#### TASK BRIEF:
All of the material must be duplicated exactly, line by line.

== DATA EXTRACT ==

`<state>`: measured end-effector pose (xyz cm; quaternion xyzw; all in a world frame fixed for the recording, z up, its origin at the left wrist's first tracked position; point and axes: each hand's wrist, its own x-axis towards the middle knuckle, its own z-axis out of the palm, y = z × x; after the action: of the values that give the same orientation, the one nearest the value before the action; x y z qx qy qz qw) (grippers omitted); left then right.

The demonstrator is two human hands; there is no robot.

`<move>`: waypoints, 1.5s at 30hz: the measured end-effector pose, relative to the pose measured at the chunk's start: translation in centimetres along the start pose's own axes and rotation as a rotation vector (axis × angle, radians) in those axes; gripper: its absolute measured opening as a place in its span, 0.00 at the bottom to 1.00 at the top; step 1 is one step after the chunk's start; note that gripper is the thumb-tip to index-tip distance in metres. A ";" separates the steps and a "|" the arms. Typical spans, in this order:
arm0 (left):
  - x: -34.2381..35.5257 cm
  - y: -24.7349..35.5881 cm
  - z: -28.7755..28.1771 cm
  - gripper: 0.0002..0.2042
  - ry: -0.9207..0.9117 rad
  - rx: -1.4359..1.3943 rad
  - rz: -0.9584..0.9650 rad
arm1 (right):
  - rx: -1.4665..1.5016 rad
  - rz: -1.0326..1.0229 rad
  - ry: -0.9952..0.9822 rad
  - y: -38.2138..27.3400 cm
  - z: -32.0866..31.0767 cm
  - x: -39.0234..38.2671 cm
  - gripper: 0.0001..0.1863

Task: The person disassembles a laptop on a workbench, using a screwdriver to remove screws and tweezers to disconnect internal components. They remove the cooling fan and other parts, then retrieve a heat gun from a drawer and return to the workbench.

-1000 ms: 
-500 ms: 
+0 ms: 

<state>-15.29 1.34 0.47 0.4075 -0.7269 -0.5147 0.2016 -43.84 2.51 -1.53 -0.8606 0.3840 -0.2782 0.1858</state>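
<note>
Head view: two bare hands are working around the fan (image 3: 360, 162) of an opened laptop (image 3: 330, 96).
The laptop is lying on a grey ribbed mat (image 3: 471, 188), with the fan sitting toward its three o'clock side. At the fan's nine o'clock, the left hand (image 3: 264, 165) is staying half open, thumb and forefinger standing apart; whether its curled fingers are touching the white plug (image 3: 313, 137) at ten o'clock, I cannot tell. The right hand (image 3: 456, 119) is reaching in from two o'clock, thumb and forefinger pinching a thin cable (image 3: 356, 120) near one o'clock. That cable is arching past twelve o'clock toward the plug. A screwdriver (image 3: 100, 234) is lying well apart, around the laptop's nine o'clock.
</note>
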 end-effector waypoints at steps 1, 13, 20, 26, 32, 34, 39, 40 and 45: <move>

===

#### RESULT FOR THIS EXERCISE:
`<state>`: measured end-effector pose (xyz cm; quaternion xyzw; all in a world frame fixed for the recording, z up, its origin at the left wrist's first tracked position; point and axes: each hand's wrist, its own x-axis towards the middle knuckle, its own z-axis out of the palm, y = z × x; after the action: of the values that give the same orientation, the one nearest the value before the action; x y z qx qy qz qw) (grippers omitted); left then right.

The demonstrator is two human hands; there is no robot.

`<move>`: waypoints, 1.5s at 30hz: the measured end-effector pose, relative to the pose measured at the chunk's start: translation in centimetres along the start pose's own axes and rotation as a rotation vector (axis × angle, radians) in those axes; gripper: its absolute measured opening as a place in its span, 0.00 at the bottom to 1.00 at the top; step 1 is one step after the chunk's start; note that gripper is the thumb-tip to index-tip distance in metres. A ";" separates the steps and a "|" the arms. Typical spans, in this order:
arm0 (left):
  - x: -34.2381..35.5257 cm
  - y: -24.7349..35.5881 cm
  - z: -28.7755..28.1771 cm
  - gripper: 0.0002..0.2042
  - ry: -0.9207..0.9117 rad
  - rx: -1.4359..1.3943 rad
  - rz: -0.9584..0.9650 rad
arm1 (right):
  - rx: -1.4665..1.5016 rad
  - rz: -1.0326..1.0229 rad
  - ry: -0.9952..0.9822 rad
  - y: -38.2138..27.3400 cm
  - z: -32.0866..31.0767 cm
  - x: -39.0234..38.2671 cm
  - gripper: 0.0001..0.1863

Task: The person disassembles a laptop on a workbench, using a screwdriver to remove screws and tweezers to disconnect internal components. They remove the cooling fan and other parts, then retrieve a heat gun from a drawer and return to the workbench.

-1000 ms: 
-500 ms: 
+0 ms: 

<state>-15.29 1.34 0.47 0.4075 -0.7269 -0.5147 0.2016 -43.84 2.51 -1.53 -0.8606 0.3840 -0.2782 0.1858</state>
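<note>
Head view: two bare hands are working around the fan (image 3: 360, 162) of an opened laptop (image 3: 330, 96).
The laptop is lying on a grey ribbed mat (image 3: 471, 188), with the fan sitting toward its three o'clock side. At the fan's nine o'clock, the left hand (image 3: 264, 165) is staying half open, thumb and forefinger standing apart; whether its curled fingers are touching the white plug (image 3: 313, 137) at ten o'clock, I cannot tell. The right hand (image 3: 456, 119) is reaching in from two o'clock, thumb and forefinger pinching a thin cable (image 3: 356, 120) near one o'clock. That cable is arching past twelve o'clock toward the plug. A screwdriver (image 3: 100, 234) is lying well apart, around the laptop's nine o'clock.
</note>
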 end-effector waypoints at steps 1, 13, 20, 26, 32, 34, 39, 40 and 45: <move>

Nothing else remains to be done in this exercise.